*Records for this task*

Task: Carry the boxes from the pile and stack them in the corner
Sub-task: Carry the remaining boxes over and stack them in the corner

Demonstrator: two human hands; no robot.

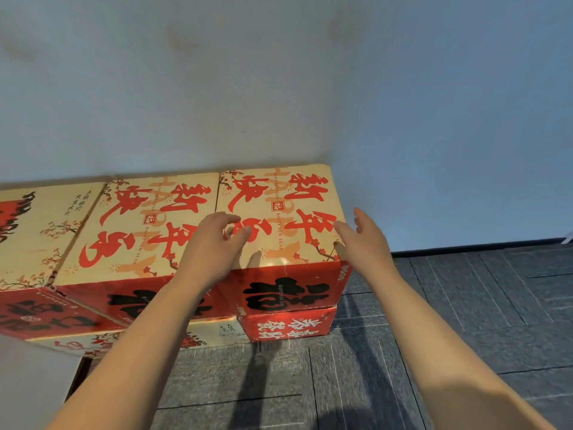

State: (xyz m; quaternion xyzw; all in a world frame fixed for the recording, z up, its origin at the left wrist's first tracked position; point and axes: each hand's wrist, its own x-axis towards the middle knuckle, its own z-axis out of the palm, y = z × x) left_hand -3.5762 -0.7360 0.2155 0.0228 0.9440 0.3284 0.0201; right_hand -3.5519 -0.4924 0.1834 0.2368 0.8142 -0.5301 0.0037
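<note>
Top-right box (279, 193) is the one that matters here. It's a cream-and-red printed carton parked right where the left wall (186, 88) meets the right wall (465, 119), so it's about as far into the corner as it can go. It sits on a lower red box (288, 325), with its front face sticking out a bit past the one underneath. The middle box (148, 225) is touching its left side, and another left box (40, 231) carries the row along the wall. My guess is that's on purpose: tight against both walls and each other means nothing can slide.

Neither hand is holding anything. The left grip (214, 240) is over the near-left part of the lid with the fingers loosely curled and the thumb close to the forefinger. There's a shadow on the cardboard in front of it, so I think it's hovering rather than pressing, but I can't tell for sure. The right grip (366, 240) is spread wide, fingers straight, just off the box's right edge, over the dark carpet tiles (465, 321).

A hand on either side like that reads to me as squaring up the box. The overhang at the front is what I'd watch, since a nudge towards the wall would seat it better.
</note>
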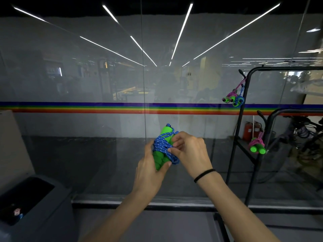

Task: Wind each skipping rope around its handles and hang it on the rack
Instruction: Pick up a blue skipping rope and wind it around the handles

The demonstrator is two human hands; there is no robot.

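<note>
A blue skipping rope (161,145) is coiled around its pair of green handles (160,159), held upright in front of me. My left hand (148,172) grips the lower part of the handles, thumb across them. My right hand (189,149) pinches a strand of the blue rope at the right side of the coil. The black rack (248,95) stands at the right. A pink wound rope (229,97) and a blue wound rope (238,101) hang from its upper hook. Another pink rope with green handles (257,145) hangs from a lower hook.
A glass wall with a rainbow stripe (104,107) runs straight ahead. A grey bin (35,203) with a dark opening stands at the lower left. A red fire extinguisher (250,131) shows behind the rack. A black floor rail (139,206) lies below my arms.
</note>
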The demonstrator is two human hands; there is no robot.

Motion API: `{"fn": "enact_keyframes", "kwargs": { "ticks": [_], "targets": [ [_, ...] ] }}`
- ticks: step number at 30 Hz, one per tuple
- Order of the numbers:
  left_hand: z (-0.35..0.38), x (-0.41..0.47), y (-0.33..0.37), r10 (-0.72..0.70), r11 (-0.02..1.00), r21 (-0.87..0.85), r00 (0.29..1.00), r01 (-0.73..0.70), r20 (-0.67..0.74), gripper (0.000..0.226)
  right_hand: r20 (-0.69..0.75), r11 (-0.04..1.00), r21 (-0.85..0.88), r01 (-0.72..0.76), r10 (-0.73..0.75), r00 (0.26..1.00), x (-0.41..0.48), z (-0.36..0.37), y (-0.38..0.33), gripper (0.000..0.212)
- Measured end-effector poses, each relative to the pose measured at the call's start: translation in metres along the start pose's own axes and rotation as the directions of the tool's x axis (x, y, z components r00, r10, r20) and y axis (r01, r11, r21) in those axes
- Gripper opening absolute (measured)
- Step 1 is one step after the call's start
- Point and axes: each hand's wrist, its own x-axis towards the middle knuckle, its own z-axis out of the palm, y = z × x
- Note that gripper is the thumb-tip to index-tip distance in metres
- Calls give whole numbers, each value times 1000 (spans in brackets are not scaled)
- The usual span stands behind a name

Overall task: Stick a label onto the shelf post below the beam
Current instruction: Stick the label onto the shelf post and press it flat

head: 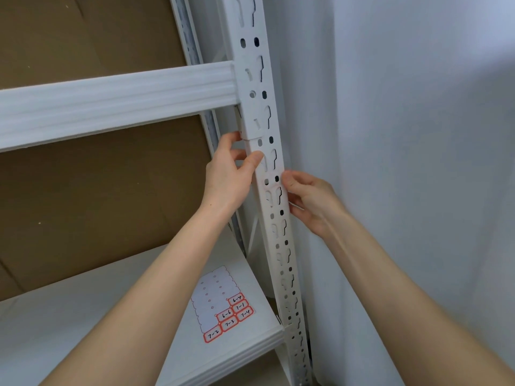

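The white perforated shelf post (281,235) runs down the middle, and the white beam (111,104) joins it from the left. My left hand (228,176) grips the post just below the beam, thumb on its front face. A small white label with a faint red rim (271,185) lies against the front of the post, a little lower than that thumb. My right hand (309,201) is at the post's right edge, thumb and fingertips pinched at the label's right side. How far the label adheres is unclear.
A label sheet (223,307) with several red-rimmed handwritten labels lies on the white lower shelf (83,324). Brown cardboard (83,204) backs the shelf. A white curtain or wall (404,162) is close on the right of the post.
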Motion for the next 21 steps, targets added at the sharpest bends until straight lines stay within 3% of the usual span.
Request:
{"fn": "enact_keyframes", "kwargs": {
  "ticks": [5,11,17,21],
  "targets": [
    [-1,-1,2,-9,1000,-12,1000,9,13,45,85,999,13,32,-33,996,-6,-8,2,25],
    [-1,-1,4,-6,1000,-19,1000,6,18,41,-154,983,-170,68,-95,984,-2,11,-2,17],
    [-1,-1,1,-15,1000,-17,1000,15,11,45,-70,985,-151,81,-93,993,-6,0,3,23],
    [-1,-1,3,-14,1000,-9,1000,15,18,45,-122,974,-204,100,-127,984,-3,8,-1,19]
  ]
}}
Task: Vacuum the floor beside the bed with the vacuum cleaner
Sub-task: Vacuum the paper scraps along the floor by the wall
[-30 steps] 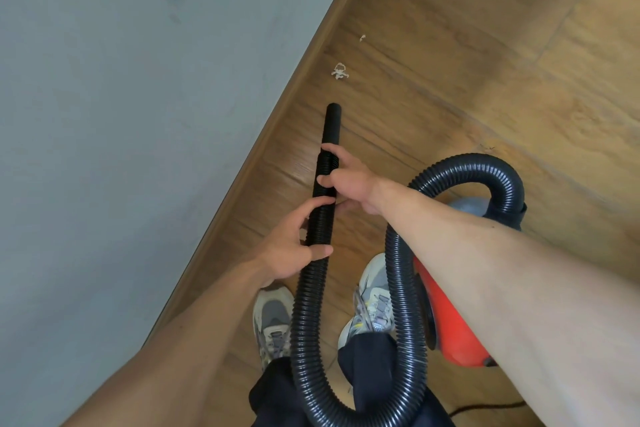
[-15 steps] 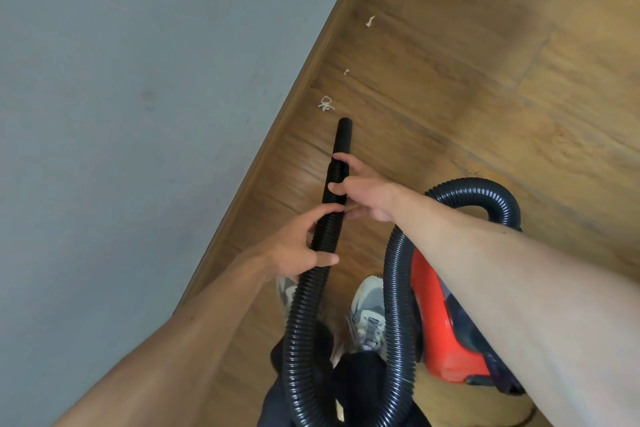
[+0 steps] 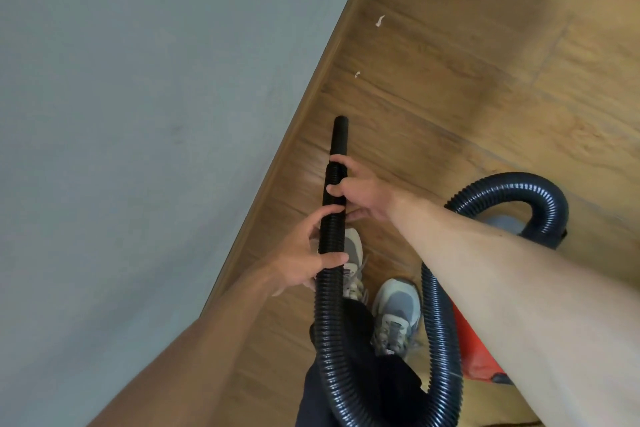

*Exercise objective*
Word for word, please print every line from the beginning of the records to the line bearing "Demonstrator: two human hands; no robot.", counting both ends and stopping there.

*Final answer*
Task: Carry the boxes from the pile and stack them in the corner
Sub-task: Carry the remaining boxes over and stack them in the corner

Demonstrator: two human hands; no robot.

This answer is complete as it stands.